▶ _Your goal_
Look through the records below, and copy out every line that holds the string "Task".

Dataset items:
##########
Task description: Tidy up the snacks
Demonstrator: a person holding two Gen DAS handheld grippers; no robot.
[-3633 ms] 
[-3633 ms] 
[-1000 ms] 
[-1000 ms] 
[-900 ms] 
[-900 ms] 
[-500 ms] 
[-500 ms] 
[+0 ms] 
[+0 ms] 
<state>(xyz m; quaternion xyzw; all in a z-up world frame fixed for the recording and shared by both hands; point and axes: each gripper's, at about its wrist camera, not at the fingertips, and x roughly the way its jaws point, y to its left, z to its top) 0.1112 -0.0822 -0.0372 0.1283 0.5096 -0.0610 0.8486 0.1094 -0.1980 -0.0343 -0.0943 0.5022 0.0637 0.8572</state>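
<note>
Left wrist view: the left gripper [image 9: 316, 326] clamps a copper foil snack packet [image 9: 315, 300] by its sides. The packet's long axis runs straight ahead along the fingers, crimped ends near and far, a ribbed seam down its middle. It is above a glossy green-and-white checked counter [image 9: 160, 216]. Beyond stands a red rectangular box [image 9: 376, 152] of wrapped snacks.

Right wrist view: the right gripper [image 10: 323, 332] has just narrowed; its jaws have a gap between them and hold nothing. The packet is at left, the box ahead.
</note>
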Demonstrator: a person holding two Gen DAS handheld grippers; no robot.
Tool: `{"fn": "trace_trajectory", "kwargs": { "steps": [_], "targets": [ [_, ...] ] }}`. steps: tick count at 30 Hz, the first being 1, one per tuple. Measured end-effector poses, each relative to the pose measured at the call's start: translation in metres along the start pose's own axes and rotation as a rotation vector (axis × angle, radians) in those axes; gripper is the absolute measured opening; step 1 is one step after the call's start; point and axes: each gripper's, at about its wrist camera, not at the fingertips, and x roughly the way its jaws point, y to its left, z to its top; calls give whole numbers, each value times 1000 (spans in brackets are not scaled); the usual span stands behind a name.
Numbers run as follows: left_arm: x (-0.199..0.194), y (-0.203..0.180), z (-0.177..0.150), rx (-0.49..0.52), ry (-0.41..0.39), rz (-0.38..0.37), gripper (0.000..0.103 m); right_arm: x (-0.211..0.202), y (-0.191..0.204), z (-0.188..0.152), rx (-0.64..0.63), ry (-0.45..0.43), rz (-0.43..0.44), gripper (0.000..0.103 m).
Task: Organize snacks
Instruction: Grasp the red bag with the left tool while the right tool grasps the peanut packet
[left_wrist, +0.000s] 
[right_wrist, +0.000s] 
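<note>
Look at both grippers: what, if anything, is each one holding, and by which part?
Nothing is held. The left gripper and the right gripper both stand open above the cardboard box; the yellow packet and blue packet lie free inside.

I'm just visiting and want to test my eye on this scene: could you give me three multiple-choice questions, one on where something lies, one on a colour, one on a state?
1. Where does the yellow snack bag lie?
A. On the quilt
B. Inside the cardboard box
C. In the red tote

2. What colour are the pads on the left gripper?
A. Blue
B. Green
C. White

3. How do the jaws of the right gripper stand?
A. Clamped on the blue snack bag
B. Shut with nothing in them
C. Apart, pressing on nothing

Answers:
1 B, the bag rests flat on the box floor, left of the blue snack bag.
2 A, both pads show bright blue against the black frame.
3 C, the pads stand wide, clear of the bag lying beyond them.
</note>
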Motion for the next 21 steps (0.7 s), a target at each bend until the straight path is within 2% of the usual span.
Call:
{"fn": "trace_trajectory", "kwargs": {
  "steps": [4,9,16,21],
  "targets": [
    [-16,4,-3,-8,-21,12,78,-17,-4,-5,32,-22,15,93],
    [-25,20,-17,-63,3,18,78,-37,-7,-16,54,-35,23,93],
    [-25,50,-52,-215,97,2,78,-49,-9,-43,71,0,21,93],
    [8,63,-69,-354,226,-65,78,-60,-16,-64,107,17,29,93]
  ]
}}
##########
▶ _Completed exercise_
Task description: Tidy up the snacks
Task: Organize snacks

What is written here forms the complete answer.